Print the lines in the listing below that fall between the line with "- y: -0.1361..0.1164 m" and the line with "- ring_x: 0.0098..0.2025", those two lines included, exactly as they stand and with nothing else.

***** DATA UNDER STUDY *****

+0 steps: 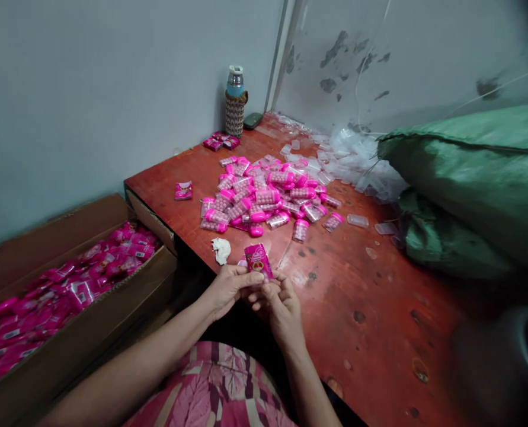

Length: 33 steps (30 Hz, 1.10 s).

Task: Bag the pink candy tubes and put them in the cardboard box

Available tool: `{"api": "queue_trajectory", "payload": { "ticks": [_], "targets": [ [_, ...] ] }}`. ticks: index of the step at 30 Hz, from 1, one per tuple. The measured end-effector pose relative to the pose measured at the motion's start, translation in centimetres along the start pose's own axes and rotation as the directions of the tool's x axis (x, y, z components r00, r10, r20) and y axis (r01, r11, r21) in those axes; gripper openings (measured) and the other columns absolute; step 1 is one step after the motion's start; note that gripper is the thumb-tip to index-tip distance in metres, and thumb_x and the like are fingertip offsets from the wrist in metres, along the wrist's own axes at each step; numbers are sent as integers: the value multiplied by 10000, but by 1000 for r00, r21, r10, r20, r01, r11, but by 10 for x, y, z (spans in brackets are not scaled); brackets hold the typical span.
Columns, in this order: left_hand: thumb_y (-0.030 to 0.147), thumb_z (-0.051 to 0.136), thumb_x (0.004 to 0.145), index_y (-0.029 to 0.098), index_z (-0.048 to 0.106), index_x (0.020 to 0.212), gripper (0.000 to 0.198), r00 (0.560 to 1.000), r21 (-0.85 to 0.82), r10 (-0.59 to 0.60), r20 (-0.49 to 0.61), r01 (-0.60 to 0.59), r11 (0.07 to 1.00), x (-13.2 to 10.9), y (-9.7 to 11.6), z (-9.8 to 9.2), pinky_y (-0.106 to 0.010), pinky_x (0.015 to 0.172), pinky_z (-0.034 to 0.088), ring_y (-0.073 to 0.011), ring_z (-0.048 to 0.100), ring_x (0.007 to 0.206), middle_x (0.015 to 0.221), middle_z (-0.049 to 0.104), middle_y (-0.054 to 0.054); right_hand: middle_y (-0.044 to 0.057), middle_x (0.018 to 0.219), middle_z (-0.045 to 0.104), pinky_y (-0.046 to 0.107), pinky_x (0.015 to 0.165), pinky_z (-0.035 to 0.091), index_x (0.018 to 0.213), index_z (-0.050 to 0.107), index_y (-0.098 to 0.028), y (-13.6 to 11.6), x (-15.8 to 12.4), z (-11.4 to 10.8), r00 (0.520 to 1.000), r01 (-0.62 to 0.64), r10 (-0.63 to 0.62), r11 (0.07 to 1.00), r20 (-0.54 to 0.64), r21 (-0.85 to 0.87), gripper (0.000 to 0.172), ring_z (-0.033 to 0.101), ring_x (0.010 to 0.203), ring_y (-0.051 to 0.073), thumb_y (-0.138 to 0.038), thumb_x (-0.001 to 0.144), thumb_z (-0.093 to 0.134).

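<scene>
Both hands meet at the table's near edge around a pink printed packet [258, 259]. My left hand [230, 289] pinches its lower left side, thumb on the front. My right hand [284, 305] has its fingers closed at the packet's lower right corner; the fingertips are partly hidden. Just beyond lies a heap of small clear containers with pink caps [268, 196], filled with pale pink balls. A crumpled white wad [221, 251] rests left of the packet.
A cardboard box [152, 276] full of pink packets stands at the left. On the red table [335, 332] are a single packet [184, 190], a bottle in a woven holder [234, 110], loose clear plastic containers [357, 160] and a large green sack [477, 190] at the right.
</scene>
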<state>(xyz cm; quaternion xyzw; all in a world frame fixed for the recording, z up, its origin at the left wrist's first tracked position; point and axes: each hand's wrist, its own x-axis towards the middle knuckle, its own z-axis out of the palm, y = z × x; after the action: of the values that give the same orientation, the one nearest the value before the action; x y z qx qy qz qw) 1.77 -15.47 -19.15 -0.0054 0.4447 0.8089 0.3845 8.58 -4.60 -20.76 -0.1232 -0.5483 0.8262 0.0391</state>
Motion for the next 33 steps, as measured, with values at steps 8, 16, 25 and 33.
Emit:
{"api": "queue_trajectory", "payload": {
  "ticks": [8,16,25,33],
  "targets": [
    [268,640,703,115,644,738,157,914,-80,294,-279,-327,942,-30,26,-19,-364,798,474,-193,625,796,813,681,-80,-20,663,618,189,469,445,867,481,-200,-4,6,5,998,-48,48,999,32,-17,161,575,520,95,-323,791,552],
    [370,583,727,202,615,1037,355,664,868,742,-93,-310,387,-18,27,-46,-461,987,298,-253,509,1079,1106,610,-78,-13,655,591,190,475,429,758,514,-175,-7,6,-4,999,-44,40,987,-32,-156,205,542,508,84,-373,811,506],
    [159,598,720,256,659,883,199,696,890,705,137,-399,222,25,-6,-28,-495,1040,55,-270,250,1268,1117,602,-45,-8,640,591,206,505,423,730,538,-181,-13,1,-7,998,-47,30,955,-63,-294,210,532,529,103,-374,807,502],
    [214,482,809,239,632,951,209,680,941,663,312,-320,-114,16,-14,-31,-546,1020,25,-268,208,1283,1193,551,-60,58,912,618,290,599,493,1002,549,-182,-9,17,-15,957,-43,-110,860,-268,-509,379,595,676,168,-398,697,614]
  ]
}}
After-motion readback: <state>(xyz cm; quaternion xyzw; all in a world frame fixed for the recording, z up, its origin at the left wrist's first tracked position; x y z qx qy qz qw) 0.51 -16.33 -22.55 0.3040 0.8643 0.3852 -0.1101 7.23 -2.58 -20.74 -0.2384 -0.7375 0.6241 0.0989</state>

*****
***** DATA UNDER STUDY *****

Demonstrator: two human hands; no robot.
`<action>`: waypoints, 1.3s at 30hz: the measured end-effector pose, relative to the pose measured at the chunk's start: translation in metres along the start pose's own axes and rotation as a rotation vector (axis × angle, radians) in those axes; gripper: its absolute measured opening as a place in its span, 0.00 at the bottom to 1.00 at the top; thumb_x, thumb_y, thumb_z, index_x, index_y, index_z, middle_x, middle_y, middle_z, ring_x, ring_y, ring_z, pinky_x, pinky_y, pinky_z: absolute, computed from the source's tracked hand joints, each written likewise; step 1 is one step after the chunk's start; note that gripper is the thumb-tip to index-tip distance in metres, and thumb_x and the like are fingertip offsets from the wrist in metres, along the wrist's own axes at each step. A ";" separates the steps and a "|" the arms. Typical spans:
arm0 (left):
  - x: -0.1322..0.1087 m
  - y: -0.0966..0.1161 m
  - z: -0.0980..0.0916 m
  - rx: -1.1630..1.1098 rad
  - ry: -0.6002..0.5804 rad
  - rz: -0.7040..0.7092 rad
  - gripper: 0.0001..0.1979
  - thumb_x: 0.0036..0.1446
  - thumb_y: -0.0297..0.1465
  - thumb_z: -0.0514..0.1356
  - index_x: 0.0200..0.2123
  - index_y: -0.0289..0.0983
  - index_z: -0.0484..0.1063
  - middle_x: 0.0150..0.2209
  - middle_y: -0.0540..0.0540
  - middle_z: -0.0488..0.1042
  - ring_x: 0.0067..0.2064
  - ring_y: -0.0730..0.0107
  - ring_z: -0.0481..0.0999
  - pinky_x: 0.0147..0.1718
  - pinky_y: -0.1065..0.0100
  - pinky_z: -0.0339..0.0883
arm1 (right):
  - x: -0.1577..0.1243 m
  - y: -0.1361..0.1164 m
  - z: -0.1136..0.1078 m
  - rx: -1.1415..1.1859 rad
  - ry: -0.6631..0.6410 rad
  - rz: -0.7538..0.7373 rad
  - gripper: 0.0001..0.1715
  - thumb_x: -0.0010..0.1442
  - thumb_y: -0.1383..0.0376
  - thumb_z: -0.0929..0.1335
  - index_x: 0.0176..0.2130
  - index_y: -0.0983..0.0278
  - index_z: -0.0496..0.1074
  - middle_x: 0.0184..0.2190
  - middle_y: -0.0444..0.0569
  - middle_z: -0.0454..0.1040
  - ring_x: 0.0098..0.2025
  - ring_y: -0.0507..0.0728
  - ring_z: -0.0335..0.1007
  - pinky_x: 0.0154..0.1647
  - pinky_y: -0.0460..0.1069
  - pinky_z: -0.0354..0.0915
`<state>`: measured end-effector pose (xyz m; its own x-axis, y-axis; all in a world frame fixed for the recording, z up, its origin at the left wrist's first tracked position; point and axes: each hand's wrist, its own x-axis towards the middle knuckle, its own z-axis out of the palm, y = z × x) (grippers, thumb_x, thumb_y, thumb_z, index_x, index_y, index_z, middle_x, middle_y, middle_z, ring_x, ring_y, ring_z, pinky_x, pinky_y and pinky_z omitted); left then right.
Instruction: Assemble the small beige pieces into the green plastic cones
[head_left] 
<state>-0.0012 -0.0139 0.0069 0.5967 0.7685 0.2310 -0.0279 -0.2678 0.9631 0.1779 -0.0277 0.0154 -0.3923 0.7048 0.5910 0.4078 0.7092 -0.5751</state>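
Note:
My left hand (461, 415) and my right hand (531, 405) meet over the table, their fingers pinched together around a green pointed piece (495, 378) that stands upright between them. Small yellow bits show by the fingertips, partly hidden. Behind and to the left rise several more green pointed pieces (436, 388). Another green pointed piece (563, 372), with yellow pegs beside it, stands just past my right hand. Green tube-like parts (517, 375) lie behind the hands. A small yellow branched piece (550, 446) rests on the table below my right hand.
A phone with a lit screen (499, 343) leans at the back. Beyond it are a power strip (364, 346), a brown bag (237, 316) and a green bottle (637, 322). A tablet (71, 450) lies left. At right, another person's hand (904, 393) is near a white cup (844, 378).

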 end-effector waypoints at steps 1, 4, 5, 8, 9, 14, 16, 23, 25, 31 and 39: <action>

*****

> _RESULT OF THE TASK_:
  - y: -0.1361..0.1164 m
  - z: -0.1136..0.1078 m
  - rx: -1.1415..1.1859 rad
  - ry: -0.6631..0.6410 rad
  - rz: -0.7538..0.7373 rad
  - gripper: 0.0001..0.1715
  - thumb_x: -0.0010..0.1442
  - thumb_y: -0.1383..0.0376
  - thumb_z: -0.0929..0.1335
  - index_x: 0.0176..0.2130
  - index_y: -0.0983..0.0278
  - index_z: -0.0496..0.1074
  - middle_x: 0.0184..0.2190
  - middle_y: -0.0444..0.0569
  - middle_z: -0.0454..0.1040
  - ring_x: 0.0098..0.2025

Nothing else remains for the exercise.